In [1]:
from config import init_polish_perplexity_model, init_spacy_polish_nlp_model, init_language_tool_pl

from typing import List
from tqdm import tqdm

from dao.lab_report import DAOLabReport
from dao.attribute import DAOAttributePL

from models.lab_report import LabReportInDB
from models.attribute import AttributePL, AttributePLInDB

from analysis.attribute_retriving import perform_full_analysis
from analysis.nlp_transformations import remove_report_tags, replace_whitespaces, replace_links_with_text
from services.utils import suppress_stdout

[nltk_data] Downloading package stopwords to /home/pawel/nltk_data...
[nltk_data]   Package stopwords is already up-to-date!
[nltk_data] Downloading package punkt to /home/pawel/nltk_data...
[nltk_data]   Package punkt is already up-to-date!
[nltk_data] Downloading package pl196x to /home/pawel/nltk_data...
[nltk_data]   Package pl196x is already up-to-date!
[nltk_data] Downloading package wordnet to /home/pawel/nltk_data...
[nltk_data]   Package wordnet is already up-to-date!


# Init models

In [2]:
#init_polish_perplexity_model()

In [2]:
init_spacy_polish_nlp_model()

In [3]:
init_language_tool_pl()

# Load data

In [4]:
dao_lab_reports = DAOLabReport()
dao_attributes = DAOAttributePL()

In [5]:
real_lab_reports: List[LabReportInDB] = dao_lab_reports.find_many_by_query({'is_generated': False})
generated_lab_reports: List[LabReportInDB] = dao_lab_reports.find_many_by_query({'is_generated': True})

In [6]:
alreadyprocessed_lab_reports = dao_attributes.find_many_by_query({})
alreadyprocessed_lab_reports_ids = [report.referenced_doc_id for report in alreadyprocessed_lab_reports]

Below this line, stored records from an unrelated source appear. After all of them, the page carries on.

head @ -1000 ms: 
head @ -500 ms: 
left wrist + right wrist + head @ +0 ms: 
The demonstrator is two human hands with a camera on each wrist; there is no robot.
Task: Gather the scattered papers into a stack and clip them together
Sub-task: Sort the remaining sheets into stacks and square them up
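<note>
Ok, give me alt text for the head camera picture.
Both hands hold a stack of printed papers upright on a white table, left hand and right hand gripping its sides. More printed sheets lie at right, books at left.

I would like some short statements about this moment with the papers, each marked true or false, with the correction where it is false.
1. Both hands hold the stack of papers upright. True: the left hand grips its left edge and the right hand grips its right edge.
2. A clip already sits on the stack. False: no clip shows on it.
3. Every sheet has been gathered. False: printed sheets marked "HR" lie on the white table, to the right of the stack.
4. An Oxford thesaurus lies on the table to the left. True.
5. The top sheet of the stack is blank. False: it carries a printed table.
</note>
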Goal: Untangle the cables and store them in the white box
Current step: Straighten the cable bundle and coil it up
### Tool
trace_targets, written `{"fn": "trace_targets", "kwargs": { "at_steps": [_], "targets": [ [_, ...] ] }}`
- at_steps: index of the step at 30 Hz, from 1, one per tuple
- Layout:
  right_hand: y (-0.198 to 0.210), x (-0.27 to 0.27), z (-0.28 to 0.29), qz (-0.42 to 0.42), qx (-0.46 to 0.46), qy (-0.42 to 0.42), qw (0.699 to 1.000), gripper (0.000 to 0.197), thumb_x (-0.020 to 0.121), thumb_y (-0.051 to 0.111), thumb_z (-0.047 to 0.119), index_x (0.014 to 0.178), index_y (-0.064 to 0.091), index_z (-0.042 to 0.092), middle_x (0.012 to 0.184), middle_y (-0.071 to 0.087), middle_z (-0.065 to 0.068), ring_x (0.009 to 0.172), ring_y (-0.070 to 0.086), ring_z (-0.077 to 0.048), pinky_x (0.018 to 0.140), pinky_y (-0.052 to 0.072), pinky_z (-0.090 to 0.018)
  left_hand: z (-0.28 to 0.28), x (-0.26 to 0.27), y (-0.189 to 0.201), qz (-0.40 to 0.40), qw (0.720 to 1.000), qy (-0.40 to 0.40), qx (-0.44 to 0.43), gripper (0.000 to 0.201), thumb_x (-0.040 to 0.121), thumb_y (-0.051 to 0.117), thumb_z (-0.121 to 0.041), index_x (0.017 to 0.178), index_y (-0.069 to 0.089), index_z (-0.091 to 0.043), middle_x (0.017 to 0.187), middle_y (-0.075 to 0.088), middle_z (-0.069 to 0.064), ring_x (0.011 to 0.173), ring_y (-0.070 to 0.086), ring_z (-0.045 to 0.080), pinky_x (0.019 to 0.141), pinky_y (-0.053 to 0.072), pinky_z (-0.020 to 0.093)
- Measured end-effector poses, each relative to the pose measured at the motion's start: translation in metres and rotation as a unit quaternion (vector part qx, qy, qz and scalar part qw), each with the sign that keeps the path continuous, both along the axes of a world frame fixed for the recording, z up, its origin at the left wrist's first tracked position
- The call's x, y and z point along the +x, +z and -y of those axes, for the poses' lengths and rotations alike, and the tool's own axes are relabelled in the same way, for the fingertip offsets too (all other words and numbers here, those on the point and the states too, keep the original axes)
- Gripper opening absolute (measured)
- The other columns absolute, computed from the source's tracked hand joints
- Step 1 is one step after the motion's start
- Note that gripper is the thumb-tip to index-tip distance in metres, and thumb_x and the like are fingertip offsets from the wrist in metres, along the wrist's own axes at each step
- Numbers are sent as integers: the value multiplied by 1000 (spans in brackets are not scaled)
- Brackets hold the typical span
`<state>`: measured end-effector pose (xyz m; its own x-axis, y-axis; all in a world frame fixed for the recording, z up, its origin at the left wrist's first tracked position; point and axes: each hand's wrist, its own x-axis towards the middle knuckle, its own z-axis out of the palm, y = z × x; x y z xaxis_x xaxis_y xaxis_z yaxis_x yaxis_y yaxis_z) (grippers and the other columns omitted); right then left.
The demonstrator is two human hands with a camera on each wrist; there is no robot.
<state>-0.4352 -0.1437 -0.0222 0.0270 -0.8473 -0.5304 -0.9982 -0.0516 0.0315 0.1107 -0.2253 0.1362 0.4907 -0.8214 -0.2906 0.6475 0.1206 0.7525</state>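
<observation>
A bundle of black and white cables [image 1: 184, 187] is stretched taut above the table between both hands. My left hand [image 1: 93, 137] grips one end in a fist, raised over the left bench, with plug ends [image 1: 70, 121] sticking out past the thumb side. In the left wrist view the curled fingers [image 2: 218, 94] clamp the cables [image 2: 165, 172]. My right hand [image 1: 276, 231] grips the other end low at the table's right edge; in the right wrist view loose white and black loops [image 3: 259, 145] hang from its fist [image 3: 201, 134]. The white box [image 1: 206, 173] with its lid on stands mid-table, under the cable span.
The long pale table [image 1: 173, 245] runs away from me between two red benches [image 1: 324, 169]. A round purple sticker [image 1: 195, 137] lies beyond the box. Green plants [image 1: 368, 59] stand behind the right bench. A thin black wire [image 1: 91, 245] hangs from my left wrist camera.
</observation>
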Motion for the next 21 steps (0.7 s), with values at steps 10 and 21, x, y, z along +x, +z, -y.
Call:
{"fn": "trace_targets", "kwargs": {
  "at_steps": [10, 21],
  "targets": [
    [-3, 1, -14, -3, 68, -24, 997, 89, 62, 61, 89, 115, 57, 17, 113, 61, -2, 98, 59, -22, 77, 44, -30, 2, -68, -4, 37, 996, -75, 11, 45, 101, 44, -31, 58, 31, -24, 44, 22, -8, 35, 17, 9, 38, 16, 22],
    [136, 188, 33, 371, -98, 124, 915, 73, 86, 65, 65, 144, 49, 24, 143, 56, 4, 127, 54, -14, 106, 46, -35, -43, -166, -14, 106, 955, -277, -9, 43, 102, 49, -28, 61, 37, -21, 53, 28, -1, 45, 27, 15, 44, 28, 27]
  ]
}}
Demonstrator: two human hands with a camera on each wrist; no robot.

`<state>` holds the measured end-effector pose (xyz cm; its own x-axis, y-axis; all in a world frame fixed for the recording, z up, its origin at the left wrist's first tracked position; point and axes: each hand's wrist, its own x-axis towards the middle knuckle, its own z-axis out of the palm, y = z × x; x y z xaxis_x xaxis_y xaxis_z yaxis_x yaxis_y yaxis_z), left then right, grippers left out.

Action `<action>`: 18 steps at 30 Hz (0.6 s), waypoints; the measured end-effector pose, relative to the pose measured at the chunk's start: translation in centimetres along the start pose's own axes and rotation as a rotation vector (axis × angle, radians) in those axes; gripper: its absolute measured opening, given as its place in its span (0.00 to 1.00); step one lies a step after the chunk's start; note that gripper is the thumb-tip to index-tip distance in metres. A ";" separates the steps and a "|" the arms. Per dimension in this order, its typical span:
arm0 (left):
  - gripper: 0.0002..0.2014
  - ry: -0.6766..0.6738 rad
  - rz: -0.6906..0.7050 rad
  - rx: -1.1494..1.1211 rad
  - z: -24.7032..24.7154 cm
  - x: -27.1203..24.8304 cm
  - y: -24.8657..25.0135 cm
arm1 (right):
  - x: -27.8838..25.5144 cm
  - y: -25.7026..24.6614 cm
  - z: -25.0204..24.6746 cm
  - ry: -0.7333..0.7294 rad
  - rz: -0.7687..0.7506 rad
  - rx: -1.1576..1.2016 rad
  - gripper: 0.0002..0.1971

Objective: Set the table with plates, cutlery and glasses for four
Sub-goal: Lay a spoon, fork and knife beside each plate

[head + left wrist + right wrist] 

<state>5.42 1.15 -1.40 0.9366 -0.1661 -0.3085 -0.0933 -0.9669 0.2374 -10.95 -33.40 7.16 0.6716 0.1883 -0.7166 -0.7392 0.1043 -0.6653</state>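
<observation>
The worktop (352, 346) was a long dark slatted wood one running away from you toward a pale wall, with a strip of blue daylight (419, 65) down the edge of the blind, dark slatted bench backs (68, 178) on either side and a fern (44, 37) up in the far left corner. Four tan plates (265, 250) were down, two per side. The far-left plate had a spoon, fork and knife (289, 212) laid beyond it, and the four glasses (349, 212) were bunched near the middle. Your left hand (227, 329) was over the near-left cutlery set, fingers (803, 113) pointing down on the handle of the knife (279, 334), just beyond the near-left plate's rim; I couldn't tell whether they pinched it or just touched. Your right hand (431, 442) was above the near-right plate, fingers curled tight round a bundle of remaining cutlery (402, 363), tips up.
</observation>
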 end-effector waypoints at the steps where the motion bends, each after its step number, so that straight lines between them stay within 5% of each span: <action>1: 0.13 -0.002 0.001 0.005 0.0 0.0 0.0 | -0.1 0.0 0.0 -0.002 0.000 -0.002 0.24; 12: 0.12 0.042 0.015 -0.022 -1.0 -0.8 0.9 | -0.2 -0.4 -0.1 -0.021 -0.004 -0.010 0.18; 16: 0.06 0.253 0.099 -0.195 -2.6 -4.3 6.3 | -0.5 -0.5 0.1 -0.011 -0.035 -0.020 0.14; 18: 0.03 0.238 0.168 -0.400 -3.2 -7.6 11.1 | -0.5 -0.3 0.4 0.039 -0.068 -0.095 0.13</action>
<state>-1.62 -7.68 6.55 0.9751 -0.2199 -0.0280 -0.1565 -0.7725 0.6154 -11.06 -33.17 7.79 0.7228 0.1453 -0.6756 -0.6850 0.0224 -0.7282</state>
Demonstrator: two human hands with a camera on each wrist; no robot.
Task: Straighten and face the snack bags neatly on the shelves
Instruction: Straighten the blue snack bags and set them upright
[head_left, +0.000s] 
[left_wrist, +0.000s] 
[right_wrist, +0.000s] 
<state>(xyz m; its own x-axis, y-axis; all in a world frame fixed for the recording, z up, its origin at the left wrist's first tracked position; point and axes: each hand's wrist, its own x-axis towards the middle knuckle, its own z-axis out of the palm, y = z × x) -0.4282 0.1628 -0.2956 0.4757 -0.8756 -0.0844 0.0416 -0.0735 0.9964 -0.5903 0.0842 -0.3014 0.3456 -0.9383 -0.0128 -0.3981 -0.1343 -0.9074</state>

real_lab_reports = [report for report in real_lab_reports if report.id not in alreadyprocessed_lab_reports_ids]
generated_lab_reports = [report for report in generated_lab_reports if report.id not in alreadyprocessed_lab_reports_ids]

# Imports

In [7]:
for real_lab_report in tqdm(real_lab_reports, total=len(real_lab_reports), desc=f'Calculating real lab reports statistics', unit='Lab reports', miniters=1):
    text_to_analyse = remove_report_tags(real_lab_report.plaintext_content)
    text_to_analyse = replace_whitespaces(text_to_analyse)
    text_to_analyse = replace_links_with_text(text_to_analyse, replacement="")
    with suppress_stdout():
        analysis_result = perform_full_analysis(text_to_analyse, 'pl')
    attribute_to_insert = AttributePL(
        referenced_db_name='lab_reports',
        referenced_doc_id=real_lab_report.id,
        language="pl",
        is_generated=False,
        is_personal=None,
        **analysis_result.dict()
    )
    dao_attributes.insert_one(attribute_to_insert)
    
for generated_lab_report in tqdm(generated_lab_reports, total=len(generated_lab_reports), desc=f'Calculating generated lab reports statistics', unit='Lab reports', miniters=1):
    text_to_analyse = remove_report_tags(generated_lab_report.plaintext_content)
    text_to_analyse = replace_whitespaces(text_to_analyse)
    text_to_analyse = replace_links_with_text(text_to_analyse, replacement="")
    with suppress_stdout():
        analysis_result = perform_full_analysis(text_to_analyse, 'pl')
    attribute_to_insert = AttributePL(
        referenced_db_name='lab_reports',
        referenced_doc_id=generated_lab_report.id,
        language="pl",
        is_generated=True,
        is_personal=None,
        **analysis_result.dict()
    )
    dao_attributes.insert_one(attribute_to_insert)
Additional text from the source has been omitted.